Your instructions >>
If a line of the data below holds the word "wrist", list it.

── Given material

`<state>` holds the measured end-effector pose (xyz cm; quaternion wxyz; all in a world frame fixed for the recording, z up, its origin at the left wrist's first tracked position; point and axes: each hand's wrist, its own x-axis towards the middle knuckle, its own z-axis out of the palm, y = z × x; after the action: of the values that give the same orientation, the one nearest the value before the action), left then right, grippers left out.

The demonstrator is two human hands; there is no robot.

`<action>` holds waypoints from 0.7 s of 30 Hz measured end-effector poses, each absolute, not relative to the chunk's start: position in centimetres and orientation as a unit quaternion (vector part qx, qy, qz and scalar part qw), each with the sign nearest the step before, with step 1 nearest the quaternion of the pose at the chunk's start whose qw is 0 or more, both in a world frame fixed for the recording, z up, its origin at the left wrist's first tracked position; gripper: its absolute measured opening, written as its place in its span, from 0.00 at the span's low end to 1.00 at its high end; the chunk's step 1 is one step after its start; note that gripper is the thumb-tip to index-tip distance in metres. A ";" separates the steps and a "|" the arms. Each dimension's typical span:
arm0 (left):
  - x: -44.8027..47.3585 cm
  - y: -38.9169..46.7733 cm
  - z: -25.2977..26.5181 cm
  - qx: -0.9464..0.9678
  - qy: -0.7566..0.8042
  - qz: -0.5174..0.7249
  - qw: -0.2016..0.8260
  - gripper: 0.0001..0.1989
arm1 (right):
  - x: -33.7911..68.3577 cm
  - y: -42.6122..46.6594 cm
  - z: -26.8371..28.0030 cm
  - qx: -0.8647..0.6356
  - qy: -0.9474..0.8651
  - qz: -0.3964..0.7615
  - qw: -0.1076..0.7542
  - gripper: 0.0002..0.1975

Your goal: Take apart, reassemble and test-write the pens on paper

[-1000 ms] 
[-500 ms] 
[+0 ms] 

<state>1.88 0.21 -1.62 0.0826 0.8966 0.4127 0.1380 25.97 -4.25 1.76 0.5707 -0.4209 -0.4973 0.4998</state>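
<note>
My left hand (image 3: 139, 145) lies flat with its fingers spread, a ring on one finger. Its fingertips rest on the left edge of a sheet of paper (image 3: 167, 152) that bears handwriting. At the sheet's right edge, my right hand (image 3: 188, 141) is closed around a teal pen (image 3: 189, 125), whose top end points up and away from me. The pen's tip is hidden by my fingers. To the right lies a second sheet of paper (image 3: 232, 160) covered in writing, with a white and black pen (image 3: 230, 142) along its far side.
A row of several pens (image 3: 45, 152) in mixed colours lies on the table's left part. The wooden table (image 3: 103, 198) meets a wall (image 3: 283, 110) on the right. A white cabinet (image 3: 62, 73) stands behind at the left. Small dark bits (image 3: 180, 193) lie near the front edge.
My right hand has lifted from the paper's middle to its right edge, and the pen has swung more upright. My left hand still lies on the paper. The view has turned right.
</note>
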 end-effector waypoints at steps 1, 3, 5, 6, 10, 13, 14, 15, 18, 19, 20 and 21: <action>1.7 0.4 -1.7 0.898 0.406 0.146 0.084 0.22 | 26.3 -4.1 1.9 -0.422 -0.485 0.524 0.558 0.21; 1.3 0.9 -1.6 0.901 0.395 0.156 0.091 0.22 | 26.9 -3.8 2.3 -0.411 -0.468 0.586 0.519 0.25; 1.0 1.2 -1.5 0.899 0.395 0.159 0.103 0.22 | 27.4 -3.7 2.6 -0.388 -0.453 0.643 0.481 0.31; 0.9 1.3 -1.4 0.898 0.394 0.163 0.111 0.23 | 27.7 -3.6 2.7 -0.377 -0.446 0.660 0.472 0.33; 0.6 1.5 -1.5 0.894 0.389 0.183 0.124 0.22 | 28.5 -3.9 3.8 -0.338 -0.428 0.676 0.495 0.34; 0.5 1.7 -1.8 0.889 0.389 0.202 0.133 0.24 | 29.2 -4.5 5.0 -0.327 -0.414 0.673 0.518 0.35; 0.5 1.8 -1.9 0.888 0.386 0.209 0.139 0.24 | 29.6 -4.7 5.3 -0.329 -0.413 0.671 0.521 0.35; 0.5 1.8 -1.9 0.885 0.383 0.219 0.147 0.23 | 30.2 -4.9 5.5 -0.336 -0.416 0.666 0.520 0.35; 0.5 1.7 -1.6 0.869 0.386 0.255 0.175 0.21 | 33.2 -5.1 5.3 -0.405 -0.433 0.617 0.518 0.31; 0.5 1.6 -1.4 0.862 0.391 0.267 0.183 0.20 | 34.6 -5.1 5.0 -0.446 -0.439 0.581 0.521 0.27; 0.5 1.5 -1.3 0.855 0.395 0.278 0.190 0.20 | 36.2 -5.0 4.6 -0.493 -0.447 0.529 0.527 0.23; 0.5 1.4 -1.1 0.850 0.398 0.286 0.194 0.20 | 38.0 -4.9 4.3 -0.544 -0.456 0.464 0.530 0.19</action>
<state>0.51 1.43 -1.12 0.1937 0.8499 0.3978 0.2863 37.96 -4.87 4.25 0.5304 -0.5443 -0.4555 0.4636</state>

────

Reply to the task >>
`<state>` holds the measured end-effector pose (xyz cm; quaternion wxyz; all in a world frame fixed for the recording, z up, its origin at the left wrist's first tracked position; point and axes: each hand's wrist, its own x-axis towards the middle knuckle, its own z-axis out of the palm, y = z × x; after the action: of the values that give the same orientation, the one nearest the value before the action), left then right, grippers left out.
`<action>` holds waypoints from 0.7 s of 30 Hz measured end-effector poses, each absolute, not relative to the chunk's start: position in centimetres and orientation as a unit quaternion (vector part qx, qy, qz and scalar part qw), each with the sign nearest the step before, with step 1 nearest the quaternion of the pose at the chunk's start whose qw is 0 or more, both in a world frame fixed for the recording, z up, its origin at the left wrist's first tracked position; gripper: its absolute measured opening, written as its place in its span, from 0.00 at the span's low end to 1.00 at its high end; the chunk's step 1 is one step after its start; note that gripper is the thumb-tip to index-tip distance in metres. A ";" separates the steps and a "|" the arms. Each dimension's typical span:

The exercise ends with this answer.